Incarceration in Canada is one of the main forms of punishment, rehabilitation, or both, for the commission of an indictable offense and other offenses.

According to Statistics Canada, as of 2018/2019 there were a total of 37,854 adult offenders incarcerated in Canadian federal and provincial prisons on an average day for an incarceration rate of 127 per 100,000 population. Of these, 23,783 were in provincial/territorial custody and 14,071 were in federal custody. 

Young offenders are covered by the Youth Criminal Justice Act (YCJA), which was enacted in 2003. In 2018/2019, an average of 716 youth between the ages of 12 and 17 were incarcerated in Canada, for a rate of 4 per 10,000 population. This number represents a 10% decrease from the previous year and a 32% decrease from 2014-2015. 

Indigenous people are vastly over-represented and make up a rising share in the Canadian prison system, making up 30.04% of the offender population in 2020, compared to 4.9% of the total population. In 2018-2019, the offender population included Caucasians at 54.2% and Black people at 7.2%; meanwhile, Asian people made up only 5.3%, thereby being vastly underrepresented compared to their share of the overall population at 17.7%.

History 
The correction system in Canada dates to French and British colonial settlement, when all crimes were deemed deserving of punishment. Such was often meted out in public, as physical pain and humiliation were the preferred forms of punishment, including whipping, branding, and pillorying. In other cases, offenders were transported to other countries and abandoned to their fate. Execution was also used as punishment for serious crimes.

In 1789, Philadelphian Quakers in the United States introduced the penitentiary as an alternative to such harsh punishment.
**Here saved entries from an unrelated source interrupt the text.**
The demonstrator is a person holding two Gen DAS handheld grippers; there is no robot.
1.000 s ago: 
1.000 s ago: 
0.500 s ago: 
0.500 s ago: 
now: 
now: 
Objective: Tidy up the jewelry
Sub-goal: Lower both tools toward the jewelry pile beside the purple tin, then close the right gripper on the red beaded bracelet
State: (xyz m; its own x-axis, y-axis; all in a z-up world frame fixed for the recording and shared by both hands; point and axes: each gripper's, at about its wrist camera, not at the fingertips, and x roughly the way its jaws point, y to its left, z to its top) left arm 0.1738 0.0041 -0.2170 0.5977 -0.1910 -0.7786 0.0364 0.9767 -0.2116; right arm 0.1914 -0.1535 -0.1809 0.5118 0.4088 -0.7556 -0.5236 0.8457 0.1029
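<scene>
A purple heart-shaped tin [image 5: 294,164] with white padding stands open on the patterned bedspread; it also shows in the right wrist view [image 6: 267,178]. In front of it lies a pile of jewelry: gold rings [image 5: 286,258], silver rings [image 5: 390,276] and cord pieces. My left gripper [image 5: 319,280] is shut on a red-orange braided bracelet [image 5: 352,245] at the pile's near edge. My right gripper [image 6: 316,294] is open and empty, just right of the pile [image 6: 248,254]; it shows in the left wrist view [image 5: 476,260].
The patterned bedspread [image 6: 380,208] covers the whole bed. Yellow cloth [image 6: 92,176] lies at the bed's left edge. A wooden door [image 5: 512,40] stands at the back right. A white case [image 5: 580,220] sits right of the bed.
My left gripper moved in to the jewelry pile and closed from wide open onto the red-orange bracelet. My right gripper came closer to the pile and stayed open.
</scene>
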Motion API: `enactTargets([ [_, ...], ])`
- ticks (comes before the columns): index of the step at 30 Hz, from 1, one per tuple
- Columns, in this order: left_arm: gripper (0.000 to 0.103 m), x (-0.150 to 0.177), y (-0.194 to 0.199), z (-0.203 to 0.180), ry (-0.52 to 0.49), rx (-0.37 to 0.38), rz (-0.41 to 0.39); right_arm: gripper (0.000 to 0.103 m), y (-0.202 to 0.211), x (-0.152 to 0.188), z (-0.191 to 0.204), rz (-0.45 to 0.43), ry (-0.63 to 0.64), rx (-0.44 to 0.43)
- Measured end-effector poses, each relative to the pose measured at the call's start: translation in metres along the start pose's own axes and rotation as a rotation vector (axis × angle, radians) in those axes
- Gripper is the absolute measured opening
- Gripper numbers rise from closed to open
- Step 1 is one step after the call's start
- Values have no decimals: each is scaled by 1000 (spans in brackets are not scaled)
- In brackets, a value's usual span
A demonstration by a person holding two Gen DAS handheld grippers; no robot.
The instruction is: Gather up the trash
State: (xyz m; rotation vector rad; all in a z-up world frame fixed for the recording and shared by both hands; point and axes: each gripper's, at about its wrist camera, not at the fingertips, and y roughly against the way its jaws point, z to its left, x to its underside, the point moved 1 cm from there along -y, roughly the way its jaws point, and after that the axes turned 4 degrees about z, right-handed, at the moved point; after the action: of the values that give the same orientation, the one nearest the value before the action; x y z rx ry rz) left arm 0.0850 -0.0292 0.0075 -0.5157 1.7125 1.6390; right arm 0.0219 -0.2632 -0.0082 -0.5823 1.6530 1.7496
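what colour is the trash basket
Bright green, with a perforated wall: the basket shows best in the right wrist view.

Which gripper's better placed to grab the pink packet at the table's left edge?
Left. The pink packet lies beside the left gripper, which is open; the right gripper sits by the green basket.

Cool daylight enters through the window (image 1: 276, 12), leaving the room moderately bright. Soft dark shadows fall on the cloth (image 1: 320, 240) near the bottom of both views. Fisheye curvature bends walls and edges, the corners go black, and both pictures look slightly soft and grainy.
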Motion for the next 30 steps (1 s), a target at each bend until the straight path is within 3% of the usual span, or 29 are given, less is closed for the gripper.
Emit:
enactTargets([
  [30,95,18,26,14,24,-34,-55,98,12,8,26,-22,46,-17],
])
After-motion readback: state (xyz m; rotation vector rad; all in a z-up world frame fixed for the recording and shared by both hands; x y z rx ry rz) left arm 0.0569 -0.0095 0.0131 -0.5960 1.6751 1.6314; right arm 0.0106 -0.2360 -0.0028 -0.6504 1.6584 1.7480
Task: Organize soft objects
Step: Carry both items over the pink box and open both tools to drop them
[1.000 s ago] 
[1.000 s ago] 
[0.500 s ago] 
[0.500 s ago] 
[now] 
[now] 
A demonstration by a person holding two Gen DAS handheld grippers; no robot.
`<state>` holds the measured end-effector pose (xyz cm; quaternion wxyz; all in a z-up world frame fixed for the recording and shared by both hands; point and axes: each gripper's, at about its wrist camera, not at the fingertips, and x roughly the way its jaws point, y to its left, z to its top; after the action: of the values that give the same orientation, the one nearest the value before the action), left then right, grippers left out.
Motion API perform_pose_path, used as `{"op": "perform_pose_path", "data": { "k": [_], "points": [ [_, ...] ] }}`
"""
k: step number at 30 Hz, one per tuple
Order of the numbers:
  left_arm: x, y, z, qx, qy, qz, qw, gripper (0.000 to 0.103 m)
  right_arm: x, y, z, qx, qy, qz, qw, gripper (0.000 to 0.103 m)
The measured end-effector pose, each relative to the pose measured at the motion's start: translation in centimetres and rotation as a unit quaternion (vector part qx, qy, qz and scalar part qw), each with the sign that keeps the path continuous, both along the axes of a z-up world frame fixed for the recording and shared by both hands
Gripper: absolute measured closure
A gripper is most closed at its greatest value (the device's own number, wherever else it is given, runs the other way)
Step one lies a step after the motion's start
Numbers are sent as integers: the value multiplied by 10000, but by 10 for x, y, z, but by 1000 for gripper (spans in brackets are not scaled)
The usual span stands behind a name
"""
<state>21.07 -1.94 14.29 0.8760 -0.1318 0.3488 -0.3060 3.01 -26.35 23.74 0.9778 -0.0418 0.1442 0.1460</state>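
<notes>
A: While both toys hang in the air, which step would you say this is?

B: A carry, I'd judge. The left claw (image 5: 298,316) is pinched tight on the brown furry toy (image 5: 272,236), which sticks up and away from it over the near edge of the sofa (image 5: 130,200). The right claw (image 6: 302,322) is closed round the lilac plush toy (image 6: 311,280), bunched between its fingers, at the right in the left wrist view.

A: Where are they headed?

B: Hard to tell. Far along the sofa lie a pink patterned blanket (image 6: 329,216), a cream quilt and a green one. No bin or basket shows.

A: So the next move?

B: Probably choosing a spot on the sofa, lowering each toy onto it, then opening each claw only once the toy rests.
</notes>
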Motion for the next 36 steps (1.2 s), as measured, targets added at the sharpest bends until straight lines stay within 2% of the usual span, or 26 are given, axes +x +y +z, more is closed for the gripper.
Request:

The concept of long-term imprisonment eventually spread to England as an alternative to exiling offenders to the penal colonies, including Canada. The first penitentiary in Upper Canada (present-day Ontario) was opened in 1835 as the Kingston Penitentiary. This facility was built by the colonial government and, at the time of Confederation in 1867, it was under provincial jurisdiction (of the Province of Ontario). It came under federal responsibility with the passage of the Penitentiary Act in 1868.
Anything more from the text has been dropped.